Quand il se leva, elle fit de même et déposa le plateau sur le bureau. Elle ne se sentait pas de prendre un bain tout de suite, elle le garderait pour le lendemain. Son regard se posa sur le lit, elle n'était pas habituée à dormir seule et d'un coup cela l'effraya.
– Nathaniel, est-ce que tu peux... elle s'interrompit avant de terminer sa phrase.
– Oui ? Dis-moi.
– Non, rien désolé, bonne nuit.
Le vampire hocha la tête, il prit le plateau pour aller le ramener aux cuisines. Iseult retira la couverture de ses épaules et l'étala sur le lit. Quand elle plongea entre les draps chauds elle se sentit soulagée. Puis elle ferma les yeux, et le sommeil lui échappa, elle se tourna plusieurs fois dans le lit, frustrée de ne pas réussir à dormir. Après quelques minutes, elle sentit une présence, sans être effrayée, elle se redressa.
– Tu voulais me demander de rester ? Non ? souffla Nathaniel qui s'était rapproché du lit.
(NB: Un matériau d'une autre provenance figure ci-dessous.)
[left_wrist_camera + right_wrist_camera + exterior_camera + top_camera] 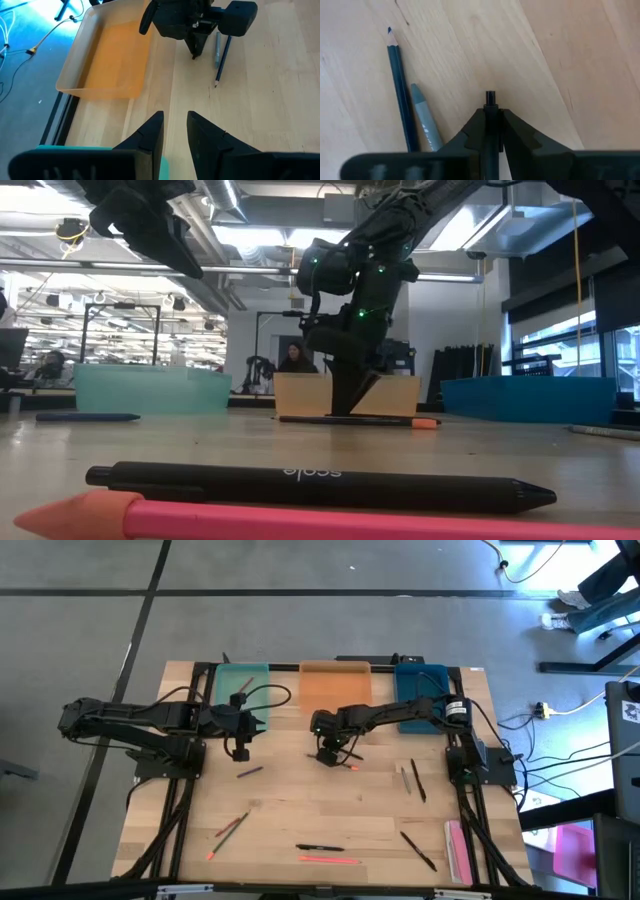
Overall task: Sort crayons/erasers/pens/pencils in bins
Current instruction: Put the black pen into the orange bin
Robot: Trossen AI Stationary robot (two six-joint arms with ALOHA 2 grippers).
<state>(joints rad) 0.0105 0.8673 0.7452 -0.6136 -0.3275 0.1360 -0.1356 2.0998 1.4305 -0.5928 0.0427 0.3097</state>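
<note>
A black pen [490, 100] lies on the bench before the orange bin [334, 688], pinched between the right tool [490, 116] fingers. Grasping seems underway; next, lift and carry it to a bin. The left tool [175, 131] hovers apart near the teal bin [240, 685].

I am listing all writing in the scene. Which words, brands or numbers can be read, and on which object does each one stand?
"scale": pale print on the barrel of the black pen lying nearest in the low view; it appears upside down there.
No other readable text: the bins, the pencils and the arms show none.
</note>
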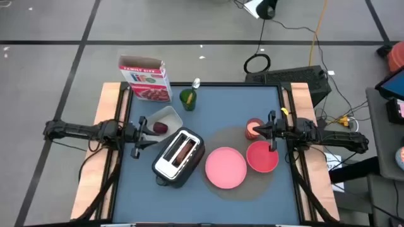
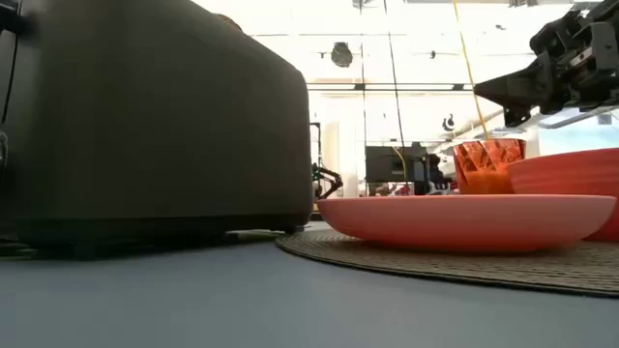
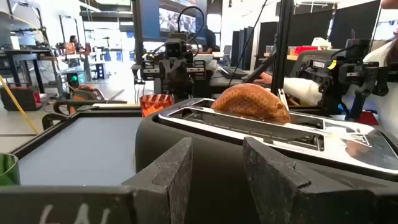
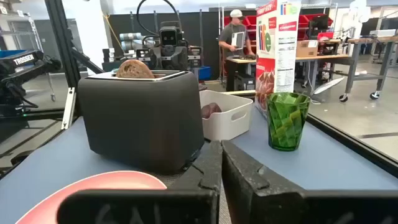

– Oui, murmura la jeune femme.
Le vampire se glissa à ses côtés, tout en restant au-dessus des draps.
– Je ne veux pas que tu perdes ta nuit pour moi, finit par dire Iseult.
– Ce n'est pas le cas, alors, dors tranquille.
Rien que sa présence auprès d'elle lui permit de se sentir soulagée. Ils ne se touchaient pas et elle ne l'entendait pas feindre une respiration. Avoir une personne à ses côtés était devenue une habitude qu'elle peinait à perdre. Après plusieurs minutes, Iseult commença à sentir le sommeil l'emporter.